It was getting hot. Yagnavalkya told his disciples, "Take these cows to the ashram." But they said, "You have not won the debate." He said, "That I will do later on." He was so confident, and everybody knew that he would win, so nobody objected, not even the king - because this was absolutely not right, to take the prize before you have even entered the discussion. You have accepted yourself as victorious already.
His disciples took away those one thousand cows. And Yagnavalkya was winning against other learned people; one by one, whoever stood against him was defeated immediately. But he encountered for the first time a woman, Gargi.
Gargi said, "You will have to bring those cows back.
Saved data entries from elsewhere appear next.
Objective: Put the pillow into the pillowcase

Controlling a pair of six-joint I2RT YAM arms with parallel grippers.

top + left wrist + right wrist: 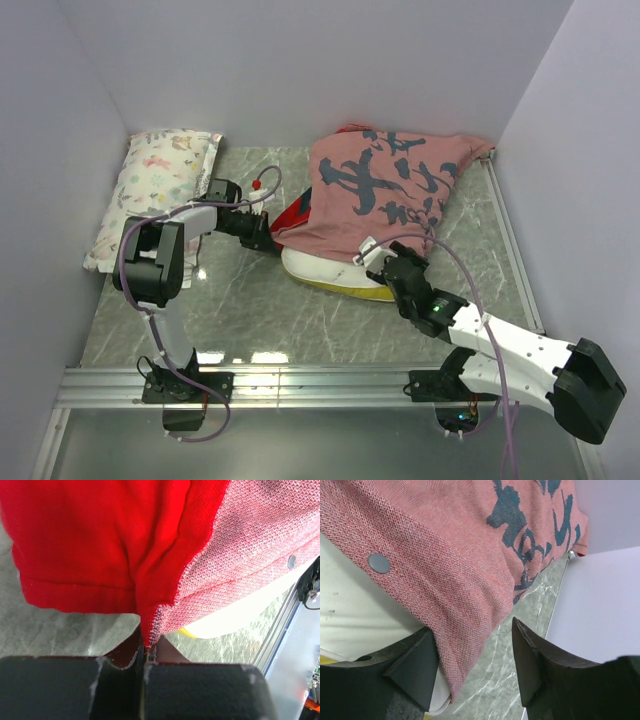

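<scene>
The pillowcase (390, 190) lies dull pink side up with dark calligraphy, draped over the cream pillow (325, 272), whose near edge with its yellow band sticks out below it. My left gripper (272, 235) is shut on the case's red left edge (100, 545), pinched at the seam (145, 647); the pillow (240, 620) shows pale behind. My right gripper (385, 262) stands open at the case's near right corner. In the right wrist view its jaws (472, 627) straddle the hem of the pillowcase (445, 555), with the pillow (360, 615) by the left finger.
A white animal-print pillow (155, 185) leans against the left wall at the back. Pale walls enclose the marble table on three sides. An aluminium rail (300, 385) runs along the near edge and another (510, 240) along the right. A snap button (379, 563) sits on the hem.
</scene>
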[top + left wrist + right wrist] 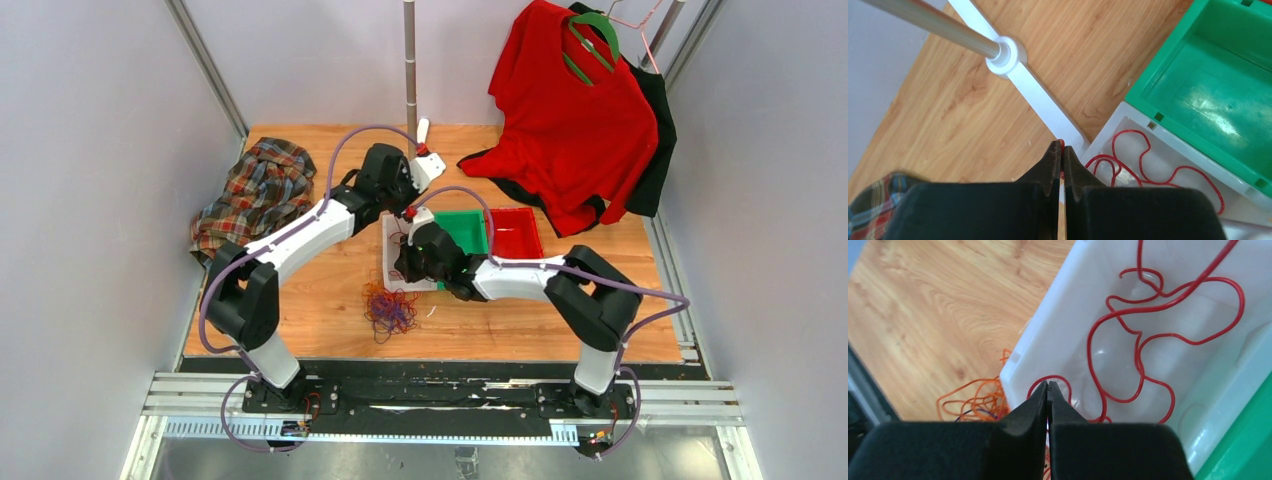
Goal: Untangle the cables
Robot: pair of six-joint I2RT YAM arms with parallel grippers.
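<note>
- My right tool [1048, 387] sits at the near-left corner of the white plastic bin [1048, 335], right over its rim. The jaws are pressed together, and I cannot tell whether the red loop at the tips is caught.
- My left tool [1062, 147] hangs over the bin's far corner, pinched onto the thin red cable [1138, 360].
- A green plastic bin [462, 232] touches the white one, with a red plastic bin [515, 232] beside it.
- The rest of that red cable sprawls in open curves across the white bin's floor.
- The tangle of thin orange, red and purple cables [390, 308] lies on the wooden worktop [320, 290] just in front of the bin, with bare wood around it.
- A crumpled plaid shirt [255, 195] lies far left, a hanging red shirt [570, 130] far right, and a grey pole [410, 60] stands behind.
</note>
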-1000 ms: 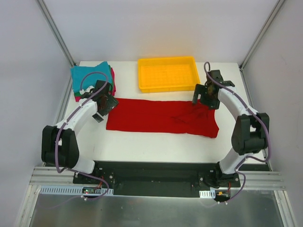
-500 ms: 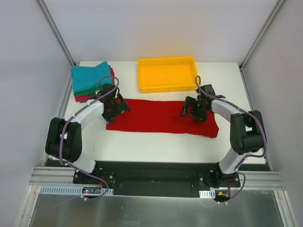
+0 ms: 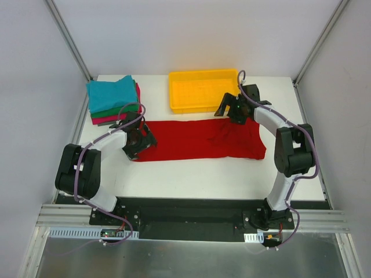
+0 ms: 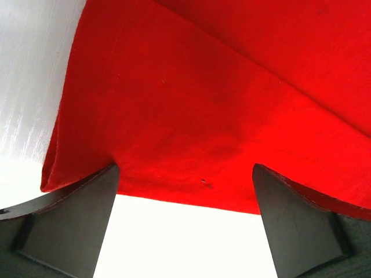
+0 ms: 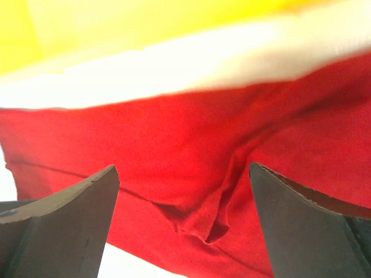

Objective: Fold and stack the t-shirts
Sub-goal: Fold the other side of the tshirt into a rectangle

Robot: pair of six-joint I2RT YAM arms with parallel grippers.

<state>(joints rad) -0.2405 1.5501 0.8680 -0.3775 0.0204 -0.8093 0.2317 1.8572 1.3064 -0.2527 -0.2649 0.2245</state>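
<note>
A large bright red t-shirt [image 3: 197, 141] lies folded into a long band across the table's middle. My left gripper [image 3: 142, 146] is open at its left end. In the left wrist view [image 4: 184, 174] the shirt's folded edge [image 4: 191, 127] lies just past the two fingers, with bare table between them. My right gripper [image 3: 230, 113] is open over the shirt's far edge near its right end. In the right wrist view [image 5: 182, 171] a small raised wrinkle [image 5: 203, 220] of red cloth sits between the fingers. A stack of folded shirts [image 3: 111, 94], teal over green and pink-red, sits at the far left.
A yellow plastic tray [image 3: 203, 108] stands at the back centre, just beyond the shirt's far edge and my right gripper; it also shows in the right wrist view [image 5: 116, 23]. The white table [image 3: 191, 179] shows in front of the shirt. Enclosure walls stand on both sides.
My left gripper slid down to the shirt's left near corner. My right gripper moved off the shirt's right part back to its far edge by the tray. The shirt's right end bunched slightly.
</note>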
You have not won the debate - I am here. I will ask a few questions and you will be finished." Even Yagnavalkya became afraid. Nobody had behaved like this, and a woman...
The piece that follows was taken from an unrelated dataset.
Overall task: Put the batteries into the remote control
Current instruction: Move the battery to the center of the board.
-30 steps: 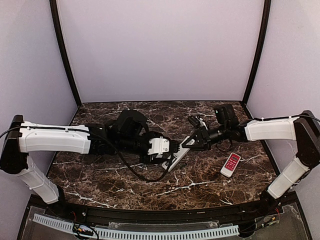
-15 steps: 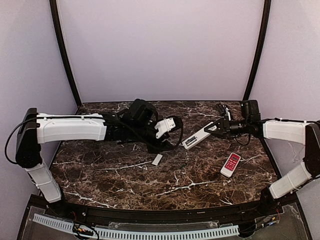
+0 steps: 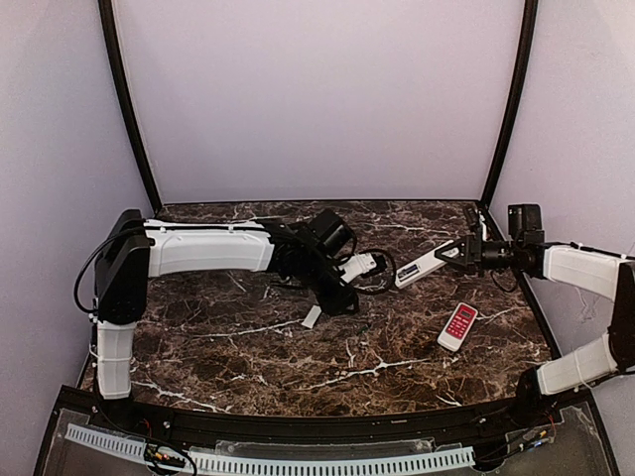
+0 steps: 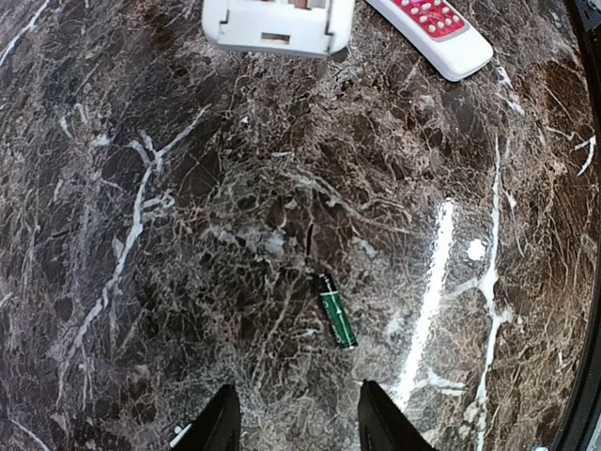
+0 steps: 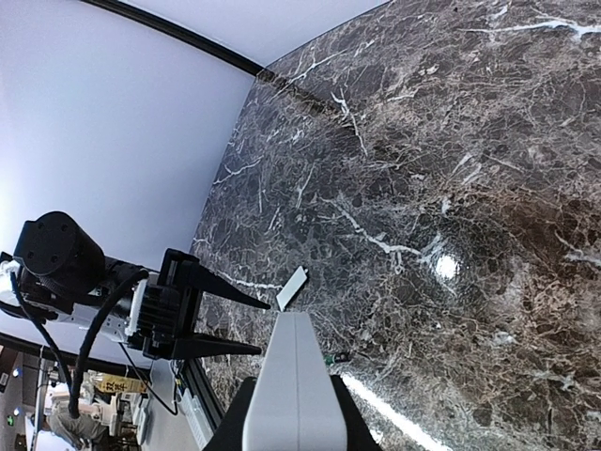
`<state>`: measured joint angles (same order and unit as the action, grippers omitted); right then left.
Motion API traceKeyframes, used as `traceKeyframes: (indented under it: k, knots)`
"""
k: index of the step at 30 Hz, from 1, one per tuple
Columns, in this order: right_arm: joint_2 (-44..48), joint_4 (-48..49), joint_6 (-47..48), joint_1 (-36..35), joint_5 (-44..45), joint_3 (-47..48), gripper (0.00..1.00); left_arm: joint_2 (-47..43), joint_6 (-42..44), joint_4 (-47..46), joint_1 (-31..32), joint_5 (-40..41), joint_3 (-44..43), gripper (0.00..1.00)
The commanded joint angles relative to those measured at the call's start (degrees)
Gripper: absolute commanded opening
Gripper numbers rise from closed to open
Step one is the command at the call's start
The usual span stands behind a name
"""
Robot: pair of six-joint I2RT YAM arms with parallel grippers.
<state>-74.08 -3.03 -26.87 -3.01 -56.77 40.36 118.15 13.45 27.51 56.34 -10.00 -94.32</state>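
The remote control (image 3: 422, 268) is grasped at one end by the right jaws, which are clenched on it. It appears raised above the desk (image 3: 198, 347), its free end pointing toward the left jaws. The left jaws are spread, with nothing between their fingers (image 4: 222, 423).

A green-wrapped battery (image 4: 336, 311) lies on the desk just ahead of the left jaws, closer to one finger than to the other; only one cell can be made out. Farther ahead of them the remote control's free end is seen. Beside it is the red-and-white remote (image 3: 457, 326), which rests on the desk on the near side of the right jaws. A small white cover piece (image 3: 312, 316) lies flat on the near side of the left jaws, apart from the battery.

Compared with half a second earlier, the left arm (image 3: 208, 248) has been swung across toward the right jaws. The remote control has been drawn away by the right arm (image 3: 585, 268). The cover piece and the red-and-white remote are unchanged in place. One second earlier, both pairs of jaws were together at the remote control.
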Motion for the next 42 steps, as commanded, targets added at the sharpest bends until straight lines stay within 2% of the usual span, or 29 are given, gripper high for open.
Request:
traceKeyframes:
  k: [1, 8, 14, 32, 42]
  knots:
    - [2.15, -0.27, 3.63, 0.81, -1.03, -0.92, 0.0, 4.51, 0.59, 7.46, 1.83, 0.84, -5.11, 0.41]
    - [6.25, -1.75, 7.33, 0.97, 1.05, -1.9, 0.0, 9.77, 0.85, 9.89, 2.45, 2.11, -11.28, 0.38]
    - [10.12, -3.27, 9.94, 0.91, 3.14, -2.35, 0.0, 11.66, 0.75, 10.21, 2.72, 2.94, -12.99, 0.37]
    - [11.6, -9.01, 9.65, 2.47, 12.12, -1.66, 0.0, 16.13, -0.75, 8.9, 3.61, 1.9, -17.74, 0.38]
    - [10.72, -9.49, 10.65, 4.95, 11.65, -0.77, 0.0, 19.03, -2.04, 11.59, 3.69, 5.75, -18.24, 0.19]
Gargi said, "Do you think God exists? - then give the evidence."
There is no argument that can prove God's existence - either you believe or you don't believe, but belief is not an argument. It is simply failure of your nerve. Yagnavalkya remained silent. She asked, "Can you tell me if anybody created the world?"
He said, "Yes, God created the world."
Gargi laughed. On that beautiful, auspicious occasion, her laughter was immensely beautiful. She said, "Are you sure? Were you a witness? Or have you any other witness, who has seen you seeing God creating the world?"
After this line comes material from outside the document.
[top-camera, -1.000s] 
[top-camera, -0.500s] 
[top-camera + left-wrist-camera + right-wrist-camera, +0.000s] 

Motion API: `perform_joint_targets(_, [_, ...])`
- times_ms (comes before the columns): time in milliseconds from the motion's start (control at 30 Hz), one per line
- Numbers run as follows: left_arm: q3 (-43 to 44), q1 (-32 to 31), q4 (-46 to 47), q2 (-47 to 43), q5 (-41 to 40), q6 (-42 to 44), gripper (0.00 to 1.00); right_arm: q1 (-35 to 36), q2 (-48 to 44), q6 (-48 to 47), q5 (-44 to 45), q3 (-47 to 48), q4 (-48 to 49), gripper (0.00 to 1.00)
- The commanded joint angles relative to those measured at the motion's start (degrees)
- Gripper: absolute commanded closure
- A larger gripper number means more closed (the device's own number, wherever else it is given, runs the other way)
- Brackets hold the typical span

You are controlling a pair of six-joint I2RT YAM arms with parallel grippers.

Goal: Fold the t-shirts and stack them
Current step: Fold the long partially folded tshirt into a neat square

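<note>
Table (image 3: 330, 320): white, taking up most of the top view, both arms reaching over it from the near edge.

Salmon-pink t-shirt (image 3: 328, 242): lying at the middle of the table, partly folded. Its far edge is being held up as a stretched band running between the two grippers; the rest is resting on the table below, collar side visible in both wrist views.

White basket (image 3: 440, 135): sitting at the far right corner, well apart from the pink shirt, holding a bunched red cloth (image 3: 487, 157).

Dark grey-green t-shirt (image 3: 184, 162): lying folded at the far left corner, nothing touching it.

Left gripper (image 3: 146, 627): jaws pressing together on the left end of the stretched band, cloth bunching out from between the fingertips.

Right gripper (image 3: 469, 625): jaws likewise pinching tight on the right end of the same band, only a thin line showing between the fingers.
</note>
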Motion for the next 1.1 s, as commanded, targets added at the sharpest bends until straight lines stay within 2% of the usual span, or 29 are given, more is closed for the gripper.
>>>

Now, this was difficult. Nobody had ever witnessed it. And the problem was, if Yagnavalkya said, "I witnessed," that meant the world was already created. What were you witnessing? - you are the world. Certainly, the beginning cannot be witnessed. And if it cannot be witnessed, it cannot be proved.
And Gargi said, "Neither is there God, nor is there any beginning, nor is there any end. These are all things which the parasite priests have invented, imagined, propagated... all kinds of nonsense and superstitions."
Yagnavalkya was known to be a silent, peaceful man. He forgot all about silence and peace, and he said, "Gargi, if you speak any other word your head will fall on the earth."
Now, the sword is not an argument. And Yagnavalkya had to return, in deep shame, those one thousand cows. When they were returned, Gargi said, "You can keep them. I am not interested in cows and gold. I was interested to see how much understanding you had."
There have been a few women... Yagnavalkya, before leaving the world to go to the forest to meditate, had two wives, and he said to them, "You can divide all my possessions" - which were big and huge.
But one wife, Katyayani, said, "If these possessions have not given you peace, do you think they will give me peace? If these possessions have not given you the truth, do you think they will give me the truth? I refuse. If you are going to meditate, I am going to meditate. Your going away proves that whatever we have been doing is futile. It does not create a connection with existence, it does not fill your heart with love and truth, with celebration." And as Yagnavalkya went to the mountains, Katyayani also went in another direction to the mountains.
A few women have been of tremendous courage, but most women have been crippled by men. They have not been educated. They are not allowed to read religious scriptures, they are not allowed any social contact. Half of the world has been cut away from the other half completely. This is the greatest slavery that has happened on this earth; all other slaveries are very small. But even with this slavery, women have asserted themselves once in a while. That shows the possibility.
Rabiya al-Adabiya in South Arabia was one such woman. One day people saw her with a pot full of water in one hand and a torch burning in the other, running through the marketplace. They asked, "Where are you going?"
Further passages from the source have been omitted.